(Stored items)
'''

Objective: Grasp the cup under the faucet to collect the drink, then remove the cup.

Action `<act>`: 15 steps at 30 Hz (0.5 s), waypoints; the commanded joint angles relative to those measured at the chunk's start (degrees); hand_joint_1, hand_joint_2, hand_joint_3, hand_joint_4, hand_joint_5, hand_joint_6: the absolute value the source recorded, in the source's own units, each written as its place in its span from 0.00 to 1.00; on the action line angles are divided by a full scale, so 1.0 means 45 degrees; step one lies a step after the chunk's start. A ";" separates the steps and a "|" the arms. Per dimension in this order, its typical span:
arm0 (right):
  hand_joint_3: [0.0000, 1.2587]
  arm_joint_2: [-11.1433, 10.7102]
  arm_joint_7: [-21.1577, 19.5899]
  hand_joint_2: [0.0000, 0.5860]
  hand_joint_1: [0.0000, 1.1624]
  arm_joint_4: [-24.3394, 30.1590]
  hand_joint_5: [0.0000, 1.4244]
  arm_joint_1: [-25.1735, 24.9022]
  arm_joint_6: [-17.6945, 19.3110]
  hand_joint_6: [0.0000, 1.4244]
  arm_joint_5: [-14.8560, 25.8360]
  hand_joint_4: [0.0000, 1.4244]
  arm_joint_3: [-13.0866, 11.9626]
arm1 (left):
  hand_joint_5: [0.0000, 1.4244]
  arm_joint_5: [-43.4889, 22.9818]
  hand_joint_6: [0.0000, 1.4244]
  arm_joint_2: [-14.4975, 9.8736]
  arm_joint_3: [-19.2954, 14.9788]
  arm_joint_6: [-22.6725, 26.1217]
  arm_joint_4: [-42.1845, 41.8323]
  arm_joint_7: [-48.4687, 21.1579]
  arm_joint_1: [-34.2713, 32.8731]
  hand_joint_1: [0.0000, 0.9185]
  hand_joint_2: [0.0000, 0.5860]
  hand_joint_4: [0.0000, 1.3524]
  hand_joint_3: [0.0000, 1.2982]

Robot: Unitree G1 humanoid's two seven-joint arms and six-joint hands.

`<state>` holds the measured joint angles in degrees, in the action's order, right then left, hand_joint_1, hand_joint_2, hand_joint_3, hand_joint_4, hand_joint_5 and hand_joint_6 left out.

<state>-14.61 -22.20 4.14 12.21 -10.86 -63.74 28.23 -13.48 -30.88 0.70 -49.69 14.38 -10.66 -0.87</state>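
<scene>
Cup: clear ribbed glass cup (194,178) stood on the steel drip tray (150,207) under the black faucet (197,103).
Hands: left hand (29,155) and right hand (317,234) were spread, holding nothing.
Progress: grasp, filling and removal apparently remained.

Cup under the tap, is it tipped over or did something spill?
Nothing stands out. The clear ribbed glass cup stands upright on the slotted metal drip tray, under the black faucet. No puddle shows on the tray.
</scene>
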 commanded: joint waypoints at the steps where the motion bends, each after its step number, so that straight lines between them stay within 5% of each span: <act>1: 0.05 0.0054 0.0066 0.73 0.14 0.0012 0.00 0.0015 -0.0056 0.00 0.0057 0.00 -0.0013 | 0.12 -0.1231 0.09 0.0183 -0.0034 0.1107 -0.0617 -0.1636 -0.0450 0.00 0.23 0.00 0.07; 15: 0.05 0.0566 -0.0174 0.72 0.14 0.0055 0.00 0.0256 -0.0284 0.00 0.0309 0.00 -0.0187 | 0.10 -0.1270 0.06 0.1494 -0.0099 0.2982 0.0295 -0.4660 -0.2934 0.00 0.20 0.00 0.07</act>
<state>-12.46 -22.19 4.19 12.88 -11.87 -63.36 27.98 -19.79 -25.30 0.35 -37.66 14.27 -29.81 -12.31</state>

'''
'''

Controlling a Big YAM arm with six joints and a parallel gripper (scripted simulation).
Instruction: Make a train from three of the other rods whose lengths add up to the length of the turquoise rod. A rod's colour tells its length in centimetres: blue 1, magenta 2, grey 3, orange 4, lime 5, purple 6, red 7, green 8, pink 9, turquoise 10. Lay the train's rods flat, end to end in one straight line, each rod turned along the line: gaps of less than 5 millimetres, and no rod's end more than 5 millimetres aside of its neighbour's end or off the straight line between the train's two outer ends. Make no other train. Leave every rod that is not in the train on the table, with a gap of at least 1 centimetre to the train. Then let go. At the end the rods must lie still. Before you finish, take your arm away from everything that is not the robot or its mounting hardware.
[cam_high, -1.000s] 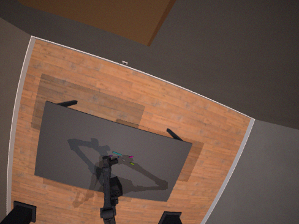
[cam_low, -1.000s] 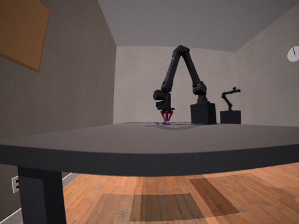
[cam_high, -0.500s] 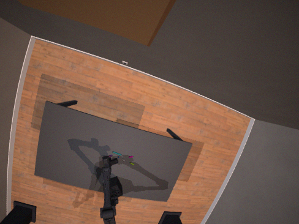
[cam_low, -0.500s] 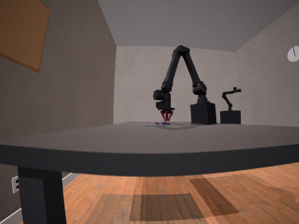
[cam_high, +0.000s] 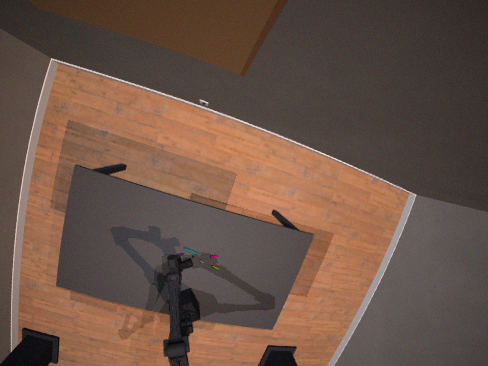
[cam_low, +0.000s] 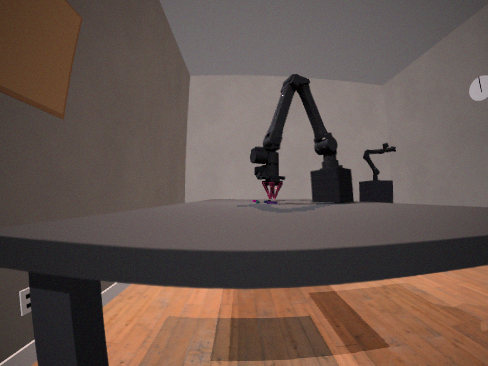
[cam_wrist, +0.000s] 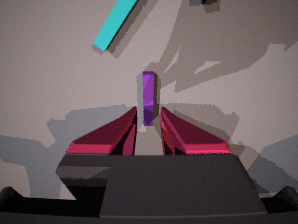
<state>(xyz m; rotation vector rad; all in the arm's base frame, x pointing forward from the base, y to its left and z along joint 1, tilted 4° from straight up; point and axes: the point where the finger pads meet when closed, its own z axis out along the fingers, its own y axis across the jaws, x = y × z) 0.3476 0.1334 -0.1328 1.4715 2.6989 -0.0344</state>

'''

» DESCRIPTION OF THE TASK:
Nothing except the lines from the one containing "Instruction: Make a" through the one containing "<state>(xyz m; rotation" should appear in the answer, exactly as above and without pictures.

» REPLY:
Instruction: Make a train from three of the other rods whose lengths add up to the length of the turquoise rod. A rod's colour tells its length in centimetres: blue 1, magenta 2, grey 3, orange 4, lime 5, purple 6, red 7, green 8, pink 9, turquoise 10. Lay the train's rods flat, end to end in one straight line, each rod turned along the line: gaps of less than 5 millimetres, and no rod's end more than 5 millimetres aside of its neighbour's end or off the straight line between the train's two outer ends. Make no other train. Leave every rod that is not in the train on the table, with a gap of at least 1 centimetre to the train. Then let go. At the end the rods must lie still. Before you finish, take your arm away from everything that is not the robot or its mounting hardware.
[cam_high, -1.000s] 
[cam_low, -1.000s] 
[cam_high, -0.500s] 
[cam_low, -0.500s] 
[cam_high, +0.000s] 
[cam_low, +0.000s] 
[cam_wrist, +0.000s] 
<state>(xyz m; rotation vector rad; all in the arm's base frame, x pointing forward from the base, y to its left and z along joint 1, tilted 4° from straight up; point and axes: the point where the finger pads meet when closed, its own z axis out along the fingers, its own y axis across the jaws, x = y × z) 0.3476 0.1334 -0.1328 1.4715 2.6989 -0.0344</state>

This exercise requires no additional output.